- **Exercise prompt**
How do the lines below between the ones holding "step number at" and "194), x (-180", inclusive, read? Give them again exactly, with no other lines.

- **Stored dataset items**
========================================================================

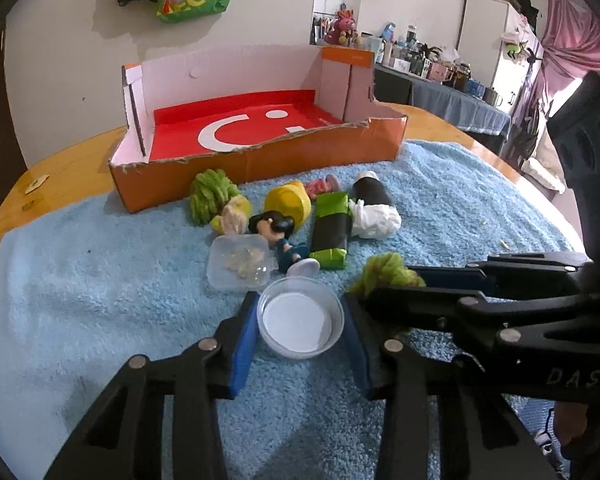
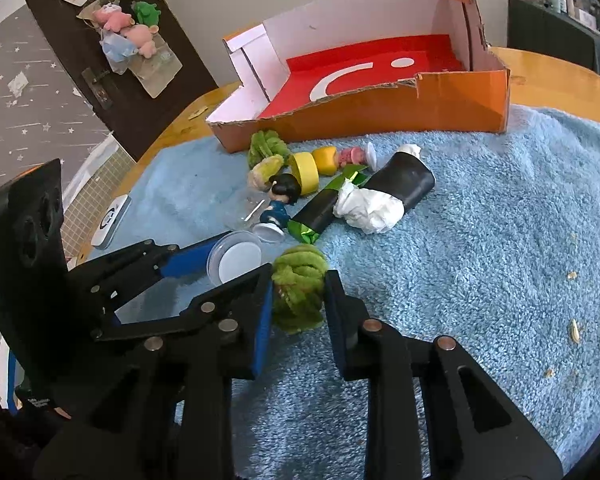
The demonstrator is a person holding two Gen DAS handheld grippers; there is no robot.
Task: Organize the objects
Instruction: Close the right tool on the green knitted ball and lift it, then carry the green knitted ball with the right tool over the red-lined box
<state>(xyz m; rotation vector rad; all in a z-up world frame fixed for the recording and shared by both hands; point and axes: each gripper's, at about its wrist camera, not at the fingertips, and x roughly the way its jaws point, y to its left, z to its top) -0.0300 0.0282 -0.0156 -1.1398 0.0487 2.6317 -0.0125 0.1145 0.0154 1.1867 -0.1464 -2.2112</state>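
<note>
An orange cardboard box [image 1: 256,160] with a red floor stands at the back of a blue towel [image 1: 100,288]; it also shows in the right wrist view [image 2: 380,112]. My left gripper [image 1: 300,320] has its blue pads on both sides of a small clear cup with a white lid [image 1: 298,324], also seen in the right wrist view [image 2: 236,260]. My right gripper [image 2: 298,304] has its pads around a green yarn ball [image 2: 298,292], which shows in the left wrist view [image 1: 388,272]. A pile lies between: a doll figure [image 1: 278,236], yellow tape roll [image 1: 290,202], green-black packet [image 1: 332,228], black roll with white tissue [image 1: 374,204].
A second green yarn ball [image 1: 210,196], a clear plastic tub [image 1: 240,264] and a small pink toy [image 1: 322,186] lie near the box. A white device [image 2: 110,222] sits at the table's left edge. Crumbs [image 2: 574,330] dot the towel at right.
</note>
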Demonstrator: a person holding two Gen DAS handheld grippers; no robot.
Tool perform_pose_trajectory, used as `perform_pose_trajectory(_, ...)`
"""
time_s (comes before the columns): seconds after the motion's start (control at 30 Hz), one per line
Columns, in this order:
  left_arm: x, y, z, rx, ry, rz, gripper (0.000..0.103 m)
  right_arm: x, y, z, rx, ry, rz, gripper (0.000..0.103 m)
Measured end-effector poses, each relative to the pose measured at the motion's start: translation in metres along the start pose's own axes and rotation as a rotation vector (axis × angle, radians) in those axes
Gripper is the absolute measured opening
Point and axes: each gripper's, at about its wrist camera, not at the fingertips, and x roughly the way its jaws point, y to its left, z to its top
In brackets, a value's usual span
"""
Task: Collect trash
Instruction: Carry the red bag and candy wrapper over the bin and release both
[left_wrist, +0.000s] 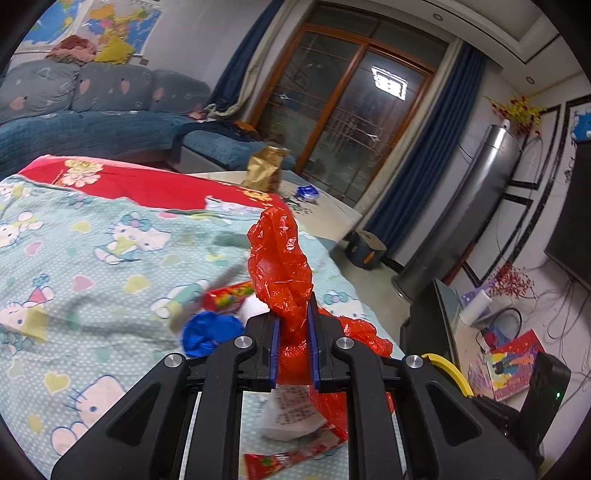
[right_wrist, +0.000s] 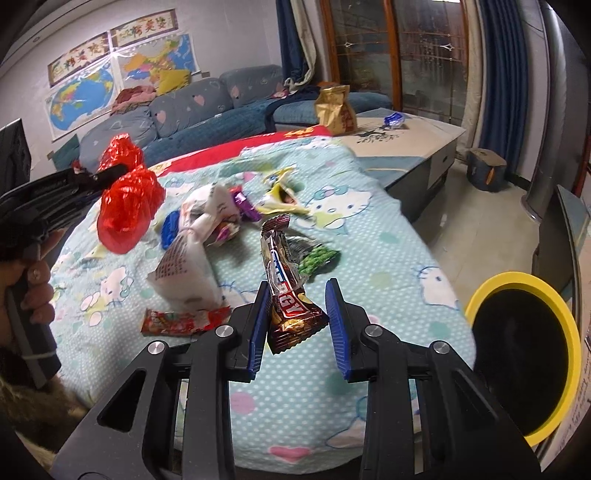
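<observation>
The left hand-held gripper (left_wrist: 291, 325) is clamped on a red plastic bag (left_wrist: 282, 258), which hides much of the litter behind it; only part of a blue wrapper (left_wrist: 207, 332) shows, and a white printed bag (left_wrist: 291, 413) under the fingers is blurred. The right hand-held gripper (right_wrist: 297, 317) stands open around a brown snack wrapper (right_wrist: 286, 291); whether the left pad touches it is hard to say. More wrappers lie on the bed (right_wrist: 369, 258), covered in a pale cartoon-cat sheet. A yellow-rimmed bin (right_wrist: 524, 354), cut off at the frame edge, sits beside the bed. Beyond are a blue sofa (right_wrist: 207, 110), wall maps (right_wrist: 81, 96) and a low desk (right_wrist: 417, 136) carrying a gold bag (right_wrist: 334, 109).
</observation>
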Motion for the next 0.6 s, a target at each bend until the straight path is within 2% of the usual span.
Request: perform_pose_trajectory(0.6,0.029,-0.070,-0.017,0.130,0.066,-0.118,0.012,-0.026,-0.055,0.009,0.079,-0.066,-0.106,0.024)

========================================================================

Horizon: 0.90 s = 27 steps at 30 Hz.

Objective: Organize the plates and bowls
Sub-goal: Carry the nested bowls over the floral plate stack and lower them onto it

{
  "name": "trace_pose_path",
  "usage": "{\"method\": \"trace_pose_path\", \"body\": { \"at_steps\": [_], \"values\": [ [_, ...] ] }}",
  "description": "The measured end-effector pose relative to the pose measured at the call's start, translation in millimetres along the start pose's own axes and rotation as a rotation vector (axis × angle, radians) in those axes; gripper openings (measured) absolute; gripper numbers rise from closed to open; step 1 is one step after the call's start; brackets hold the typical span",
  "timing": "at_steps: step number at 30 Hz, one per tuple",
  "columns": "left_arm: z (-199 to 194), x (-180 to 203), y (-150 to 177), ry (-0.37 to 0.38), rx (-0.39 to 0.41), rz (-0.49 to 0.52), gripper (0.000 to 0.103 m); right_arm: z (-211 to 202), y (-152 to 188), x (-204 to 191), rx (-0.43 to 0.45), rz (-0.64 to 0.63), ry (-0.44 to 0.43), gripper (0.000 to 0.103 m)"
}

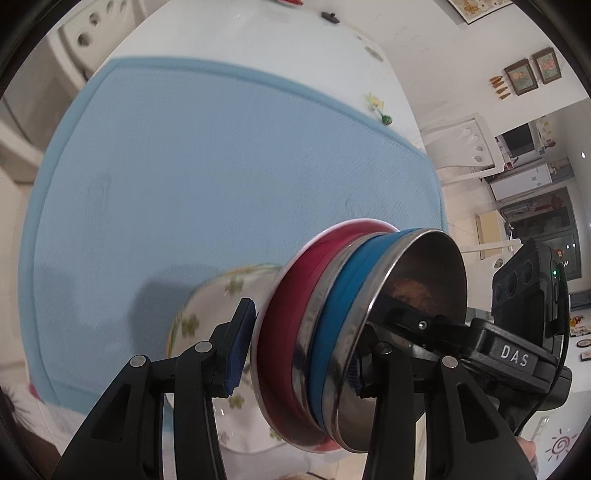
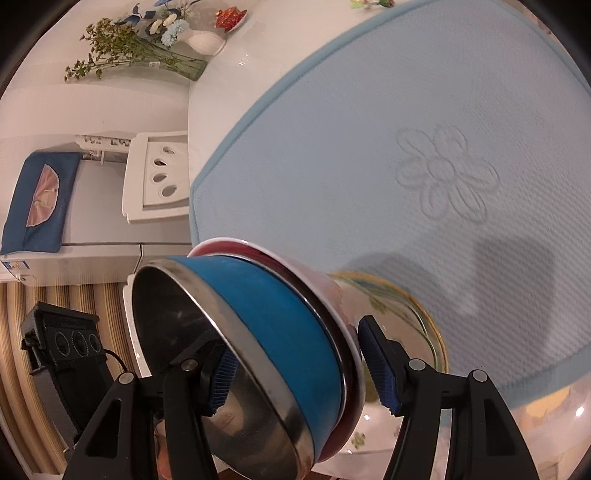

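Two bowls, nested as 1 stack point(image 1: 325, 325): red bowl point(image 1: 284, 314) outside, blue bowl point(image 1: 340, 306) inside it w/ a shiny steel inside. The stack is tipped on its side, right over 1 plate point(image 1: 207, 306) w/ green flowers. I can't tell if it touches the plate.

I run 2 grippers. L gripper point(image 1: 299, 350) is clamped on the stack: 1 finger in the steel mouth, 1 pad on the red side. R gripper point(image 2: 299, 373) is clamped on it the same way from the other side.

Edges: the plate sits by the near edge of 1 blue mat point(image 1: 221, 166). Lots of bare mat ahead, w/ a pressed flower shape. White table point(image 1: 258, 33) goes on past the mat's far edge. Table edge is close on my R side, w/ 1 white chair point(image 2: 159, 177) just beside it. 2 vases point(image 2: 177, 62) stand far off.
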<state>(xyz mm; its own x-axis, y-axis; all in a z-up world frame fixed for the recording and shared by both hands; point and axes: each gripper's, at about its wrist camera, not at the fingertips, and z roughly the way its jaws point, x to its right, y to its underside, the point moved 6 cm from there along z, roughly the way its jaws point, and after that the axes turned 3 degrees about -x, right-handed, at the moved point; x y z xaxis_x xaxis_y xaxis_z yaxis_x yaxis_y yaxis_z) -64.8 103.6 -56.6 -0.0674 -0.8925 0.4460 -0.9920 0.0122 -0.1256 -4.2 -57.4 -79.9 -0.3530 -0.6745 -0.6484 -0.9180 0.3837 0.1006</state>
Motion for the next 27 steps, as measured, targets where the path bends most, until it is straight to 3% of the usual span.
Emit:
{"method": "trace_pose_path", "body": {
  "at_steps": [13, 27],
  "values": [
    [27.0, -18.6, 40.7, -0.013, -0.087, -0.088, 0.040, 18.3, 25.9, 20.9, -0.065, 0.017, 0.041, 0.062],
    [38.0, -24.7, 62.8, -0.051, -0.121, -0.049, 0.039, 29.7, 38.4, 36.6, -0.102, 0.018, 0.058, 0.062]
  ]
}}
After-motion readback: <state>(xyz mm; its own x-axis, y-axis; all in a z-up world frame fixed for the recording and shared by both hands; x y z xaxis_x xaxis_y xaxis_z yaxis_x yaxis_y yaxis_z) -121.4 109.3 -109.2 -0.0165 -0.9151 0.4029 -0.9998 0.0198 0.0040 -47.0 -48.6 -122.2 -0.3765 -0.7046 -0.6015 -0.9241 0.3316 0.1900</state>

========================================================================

- **Response area**
  "timing": "at_steps: step number at 30 Hz, one per tuple",
  "columns": "left_arm: z (-199 to 194), x (-180 to 203), y (-150 to 177), ry (-0.37 to 0.38), rx (-0.39 to 0.41), rz (-0.49 to 0.52), gripper (0.000 to 0.103 m); right_arm: z (-211 to 202), y (-152 to 188), x (-204 to 191), rx (-0.43 to 0.45), rz (-0.64 to 0.63), ry (-0.44 to 0.43), gripper (0.000 to 0.103 m)"

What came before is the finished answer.